What is needed is the exact text of each line in the listing below from the one with "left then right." up to and including the one with "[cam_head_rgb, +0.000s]", and no pictures.
=== Begin Enclosure ===
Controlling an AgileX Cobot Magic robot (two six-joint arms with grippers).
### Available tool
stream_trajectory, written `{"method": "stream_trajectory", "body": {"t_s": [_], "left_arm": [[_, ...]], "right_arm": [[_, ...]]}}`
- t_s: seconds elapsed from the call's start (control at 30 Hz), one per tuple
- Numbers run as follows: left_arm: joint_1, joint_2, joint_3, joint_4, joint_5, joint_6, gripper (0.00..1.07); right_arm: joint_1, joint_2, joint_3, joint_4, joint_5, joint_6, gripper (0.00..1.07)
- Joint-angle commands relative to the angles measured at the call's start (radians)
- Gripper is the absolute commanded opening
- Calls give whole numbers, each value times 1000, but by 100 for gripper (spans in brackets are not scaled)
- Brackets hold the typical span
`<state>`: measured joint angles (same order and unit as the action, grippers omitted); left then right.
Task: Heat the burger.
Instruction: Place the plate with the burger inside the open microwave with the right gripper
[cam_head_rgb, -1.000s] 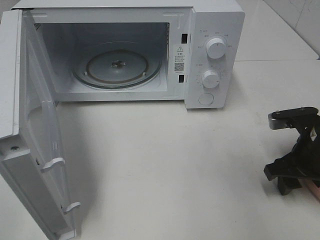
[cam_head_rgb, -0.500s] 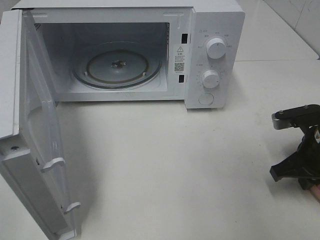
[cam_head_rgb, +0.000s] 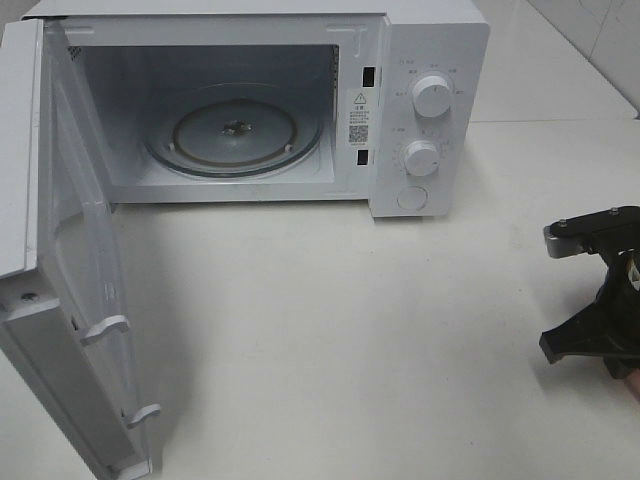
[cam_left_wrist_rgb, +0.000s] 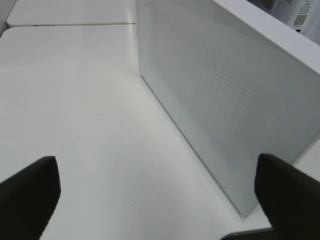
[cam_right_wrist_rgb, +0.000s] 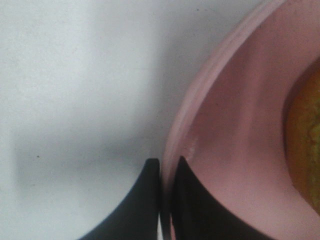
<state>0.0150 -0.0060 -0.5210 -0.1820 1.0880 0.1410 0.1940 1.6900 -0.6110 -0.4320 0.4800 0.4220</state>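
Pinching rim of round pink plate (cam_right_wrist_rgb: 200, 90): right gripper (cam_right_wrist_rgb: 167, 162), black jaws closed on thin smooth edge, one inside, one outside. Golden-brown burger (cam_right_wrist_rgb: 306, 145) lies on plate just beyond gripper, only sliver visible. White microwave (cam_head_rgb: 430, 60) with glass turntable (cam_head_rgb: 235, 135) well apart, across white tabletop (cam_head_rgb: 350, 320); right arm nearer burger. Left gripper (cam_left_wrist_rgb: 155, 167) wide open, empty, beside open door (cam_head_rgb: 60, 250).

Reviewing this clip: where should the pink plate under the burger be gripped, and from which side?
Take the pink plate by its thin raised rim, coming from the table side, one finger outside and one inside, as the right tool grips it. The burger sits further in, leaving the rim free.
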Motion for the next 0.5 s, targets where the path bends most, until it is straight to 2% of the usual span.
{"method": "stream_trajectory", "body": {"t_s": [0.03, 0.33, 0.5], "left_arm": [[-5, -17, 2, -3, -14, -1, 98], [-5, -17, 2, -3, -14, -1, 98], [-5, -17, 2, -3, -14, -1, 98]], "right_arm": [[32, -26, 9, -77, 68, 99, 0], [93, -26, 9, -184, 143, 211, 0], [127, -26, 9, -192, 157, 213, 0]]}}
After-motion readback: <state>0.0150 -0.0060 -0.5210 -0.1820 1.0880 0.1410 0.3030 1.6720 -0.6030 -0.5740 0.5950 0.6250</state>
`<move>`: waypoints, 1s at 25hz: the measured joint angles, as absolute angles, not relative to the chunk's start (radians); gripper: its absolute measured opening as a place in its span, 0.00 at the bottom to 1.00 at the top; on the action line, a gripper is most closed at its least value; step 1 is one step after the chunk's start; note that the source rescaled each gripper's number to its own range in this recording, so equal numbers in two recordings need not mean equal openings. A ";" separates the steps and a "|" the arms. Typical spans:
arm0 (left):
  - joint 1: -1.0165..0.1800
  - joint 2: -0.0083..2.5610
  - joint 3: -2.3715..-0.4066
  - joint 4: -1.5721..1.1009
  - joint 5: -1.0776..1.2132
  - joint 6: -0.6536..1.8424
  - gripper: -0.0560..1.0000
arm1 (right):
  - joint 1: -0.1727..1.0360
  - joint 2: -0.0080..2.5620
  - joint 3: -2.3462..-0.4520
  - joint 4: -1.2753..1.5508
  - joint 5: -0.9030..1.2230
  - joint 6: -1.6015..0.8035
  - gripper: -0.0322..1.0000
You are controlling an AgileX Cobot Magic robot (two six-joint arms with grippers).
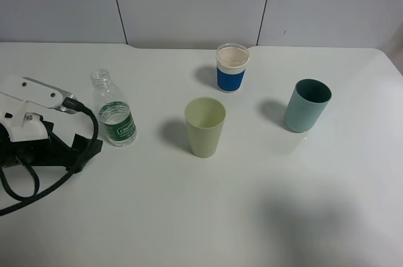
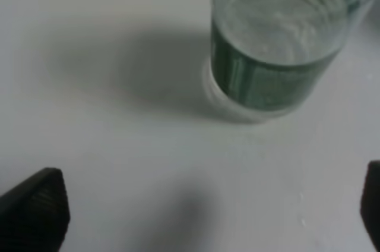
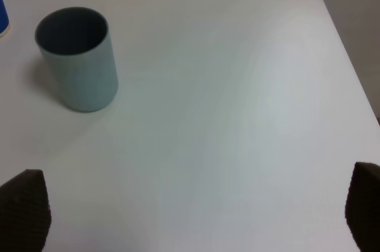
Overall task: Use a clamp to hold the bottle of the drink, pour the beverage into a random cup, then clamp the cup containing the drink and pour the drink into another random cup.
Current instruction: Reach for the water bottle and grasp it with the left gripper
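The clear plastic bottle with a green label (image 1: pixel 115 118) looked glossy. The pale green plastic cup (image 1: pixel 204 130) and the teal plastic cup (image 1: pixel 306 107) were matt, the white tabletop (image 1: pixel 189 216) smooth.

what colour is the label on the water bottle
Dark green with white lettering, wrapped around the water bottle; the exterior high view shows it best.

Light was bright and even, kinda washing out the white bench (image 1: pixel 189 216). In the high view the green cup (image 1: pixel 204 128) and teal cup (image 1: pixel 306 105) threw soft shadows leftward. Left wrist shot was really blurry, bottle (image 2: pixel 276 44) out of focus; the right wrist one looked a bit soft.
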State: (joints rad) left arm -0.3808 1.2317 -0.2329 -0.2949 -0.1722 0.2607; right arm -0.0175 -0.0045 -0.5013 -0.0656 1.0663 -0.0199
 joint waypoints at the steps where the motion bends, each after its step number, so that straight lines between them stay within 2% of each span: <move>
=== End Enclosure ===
> **Task response**:
`<state>`: measured joint angles (same order and unit as the action, grippers omitted); left then right.
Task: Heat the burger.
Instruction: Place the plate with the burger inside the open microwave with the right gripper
[cam_head_rgb, -1.000s] 
[cam_head_rgb, -0.500s] 
[cam_head_rgb, +0.000s] 

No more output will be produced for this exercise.